• WHAT THE TASK REQUIRES:
Go through the lines below and repeat each one exactly, skipping pictures.

• DATA BLOCK:
_ _ _ _

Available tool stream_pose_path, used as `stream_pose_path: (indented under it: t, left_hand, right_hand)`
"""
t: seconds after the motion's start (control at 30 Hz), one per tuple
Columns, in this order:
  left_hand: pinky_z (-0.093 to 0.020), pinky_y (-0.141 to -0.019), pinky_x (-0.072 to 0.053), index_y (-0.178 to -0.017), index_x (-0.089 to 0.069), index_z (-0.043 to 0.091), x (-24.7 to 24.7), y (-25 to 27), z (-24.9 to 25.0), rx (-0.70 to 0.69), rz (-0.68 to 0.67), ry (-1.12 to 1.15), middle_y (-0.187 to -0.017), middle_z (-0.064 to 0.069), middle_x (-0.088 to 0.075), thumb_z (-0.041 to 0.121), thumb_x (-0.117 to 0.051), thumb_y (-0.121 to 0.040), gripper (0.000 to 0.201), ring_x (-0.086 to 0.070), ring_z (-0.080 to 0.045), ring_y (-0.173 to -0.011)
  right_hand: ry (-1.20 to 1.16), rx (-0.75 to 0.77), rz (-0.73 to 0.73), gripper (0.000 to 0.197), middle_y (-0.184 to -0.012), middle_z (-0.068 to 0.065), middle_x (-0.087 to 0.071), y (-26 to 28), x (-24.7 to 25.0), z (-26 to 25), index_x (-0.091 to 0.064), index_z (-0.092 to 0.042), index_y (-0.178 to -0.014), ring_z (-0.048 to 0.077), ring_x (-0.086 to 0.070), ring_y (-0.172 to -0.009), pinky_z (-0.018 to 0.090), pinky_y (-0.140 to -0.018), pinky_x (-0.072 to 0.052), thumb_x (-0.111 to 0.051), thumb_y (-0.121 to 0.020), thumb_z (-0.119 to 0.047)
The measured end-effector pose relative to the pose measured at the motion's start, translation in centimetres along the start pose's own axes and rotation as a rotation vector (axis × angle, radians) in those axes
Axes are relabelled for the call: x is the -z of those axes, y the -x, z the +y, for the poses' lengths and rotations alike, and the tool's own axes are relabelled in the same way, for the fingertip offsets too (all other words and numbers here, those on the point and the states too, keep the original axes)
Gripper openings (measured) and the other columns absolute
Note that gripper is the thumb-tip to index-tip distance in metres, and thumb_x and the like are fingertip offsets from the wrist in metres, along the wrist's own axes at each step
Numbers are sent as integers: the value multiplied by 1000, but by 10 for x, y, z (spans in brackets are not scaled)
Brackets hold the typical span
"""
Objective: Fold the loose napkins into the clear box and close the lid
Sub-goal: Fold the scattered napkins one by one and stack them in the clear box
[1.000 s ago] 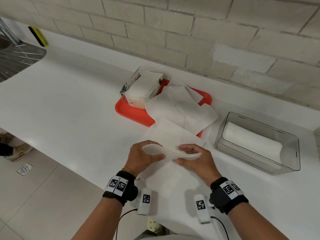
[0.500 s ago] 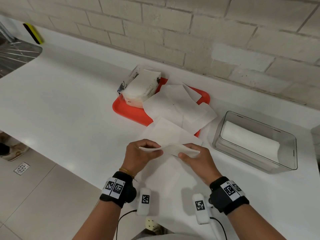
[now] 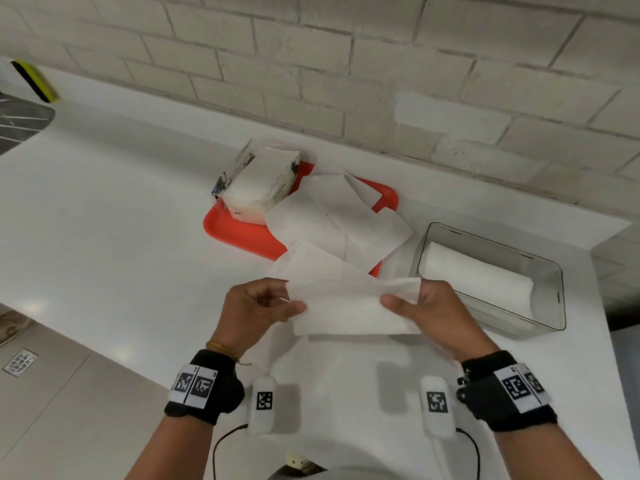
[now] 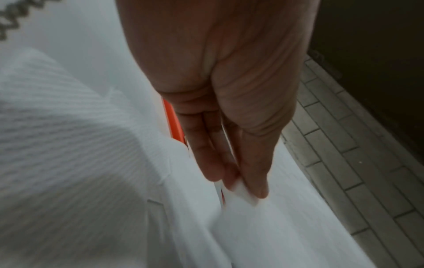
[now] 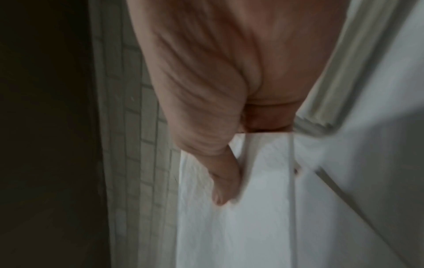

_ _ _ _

• WRITTEN RESPONSE:
Available tool stream_pose_path, used as `stream_pose_path: (indented under it: t, left_hand, right_hand)`
"""
t: seconds after the motion's start (control at 30 Hz), one per tuple
Columns, in this order:
  left_hand: pinky_z (-0.093 to 0.020), pinky_y (-0.141 to -0.019), pinky_x (-0.072 to 0.053), index_y (-0.178 to -0.017), index_x (-0.089 to 0.069), index_z (-0.043 to 0.091), x (-24.7 to 24.7), y (-25 to 27), z (-24.9 to 25.0), rx (-0.70 to 0.69), rz (-0.68 to 0.67), ry (-1.12 to 1.15), middle_y (-0.187 to -0.017), middle_z (-0.064 to 0.069), middle_x (-0.088 to 0.075), thumb_z (-0.041 to 0.121), thumb_x (-0.117 to 0.051), thumb_y (-0.121 to 0.040), gripper (0.000 to 0.201), ring_x (-0.086 to 0.070), ring_z (-0.080 to 0.045), ring_y (-0.173 to -0.011)
  right_hand: ry (-1.20 to 1.16), rx (-0.75 to 0.77), rz (-0.73 to 0.73), gripper (0.000 to 0.197), middle_y (-0.184 to -0.012), middle_z (-0.068 to 0.065), middle_x (-0.087 to 0.071), y (-26 to 28), x (-24.7 to 25.0), z (-26 to 25), index_x (-0.091 to 0.064), index_z (-0.092 to 0.042), index_y (-0.178 to -0.014), ring_z (-0.048 to 0.077), ring_x (-0.086 to 0.070), ring_y (-0.172 to -0.009), pinky_z (-0.018 to 0.090), pinky_y (-0.140 to -0.018), pinky_x (-0.072 to 0.052), thumb_x (-0.111 to 0.051), thumb_y (-0.121 to 0.020), thumb_z (-0.119 to 0.047)
The measured end-effector pose relative to the pose measured at the motion's start, translation in centimetres along the start pose's own axes and rotation as a rotation vector (axis × angle, radians) in those axes
Axes are relabelled for the call: x is the -z of those axes, y the -x, z the +y, for the poses' lengths and rotations alike, and the tool's own axes are relabelled in the same way, for the fingertip offsets too (all other words and numbers here, those on the point and the states too, keep the original axes)
Gripper openings (measured) and the other columns absolute
Note that gripper is the thumb-tip to index-tip distance in metres, and thumb_x and the like are fingertip offsets from the wrist in metres, along the wrist's own axes at each step
Numbers are sent as integers: the value multiplied by 1000, but by 10 for x, y, z (spans in brackets are not scaled)
Brackets hold the typical span
"""
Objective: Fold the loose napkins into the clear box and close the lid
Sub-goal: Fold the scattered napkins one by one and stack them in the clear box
[1.000 s ago] 
[0.500 s ago] 
[now] 
[now] 
[now] 

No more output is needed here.